The intervenors on the CER’s list include familiar faces like Suncor Energy, Cenovus Energy, Canadian Natural Resources Ltd., MEG Energy, ConocoPhillips Canada, Imperial Oil, Marathon Energy, PetroChina Canada, TotalÉnergies Canada, Parkland Refining, BP Products North America, the Vancouver Fraser Port Authority, the Alberta Department of Energy, and the Canadian Association of Petroleum Producers. Comments on the application closed June 17.
But prodding Trans Mountain toward a more accurate toll schedule would create a different kind of challenge. Doubling the toll would add about $11 to the cost of a barrel of oil transported through the Trans Mountain system, Kung told The Mix.
“That essentially renders [the pipeline] immediately useless, and in fact a liability to the oil companies who have signed these guaranteed contracts,” he said. At that point, a fallback option for Trans Mountain’s customers would be break their contracts with TMX and try to sign up with Enbridge’s Mainline pipeline. [Or they could, y’know, start scaling back production and embrace the forthcoming federal cap on oil and gas emissions, rather than lobbying against it—Ed.]

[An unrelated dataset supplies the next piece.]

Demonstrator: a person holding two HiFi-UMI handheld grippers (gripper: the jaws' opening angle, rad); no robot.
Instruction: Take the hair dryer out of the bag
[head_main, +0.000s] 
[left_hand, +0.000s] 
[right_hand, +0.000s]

When the CER convenes its hearing on the toll application, Kung said commissioners will face an “unprecedented situation in which the regulator is not the same regulator and the owner is not the same owner,” after Ottawa bought the pipeline from Kinder Morgan and built the CER on the ashes of its predecessor, the National Energy Board. The estimated cost of the project has increased seven-fold since it was first proposed, so “it’s not the same project and it’s not even the same world,” as climate change impacts become ever more obvious and energy modellers including the CER embrace net-zero scenarios.
With all of those changes hovering over the CER’s deliberations, “it’s kind of untangling the knot that they themselves have made,” he said. “Their own studies show there are going to be increased cost pressures on the industry because of climate impacts, and those were not even imagined” when the Trans Mountain expansion was first proposed and approved.
A CER spokesperson said all tolls charged by companies that operate the pipelines it regulates “have to be just and reasonable, a test that can give rise to many factors and considerations.”
While Trans Mountain asked for a decision by September 14, “the timelines for toll decisions vary depending on whether a hearing is held, which still needs to be decided,” the spokesperson added in an email. The application and incoming stakeholder comments are still under review, after which the CER will either issue a decision or “establish further processes such as a hearing”.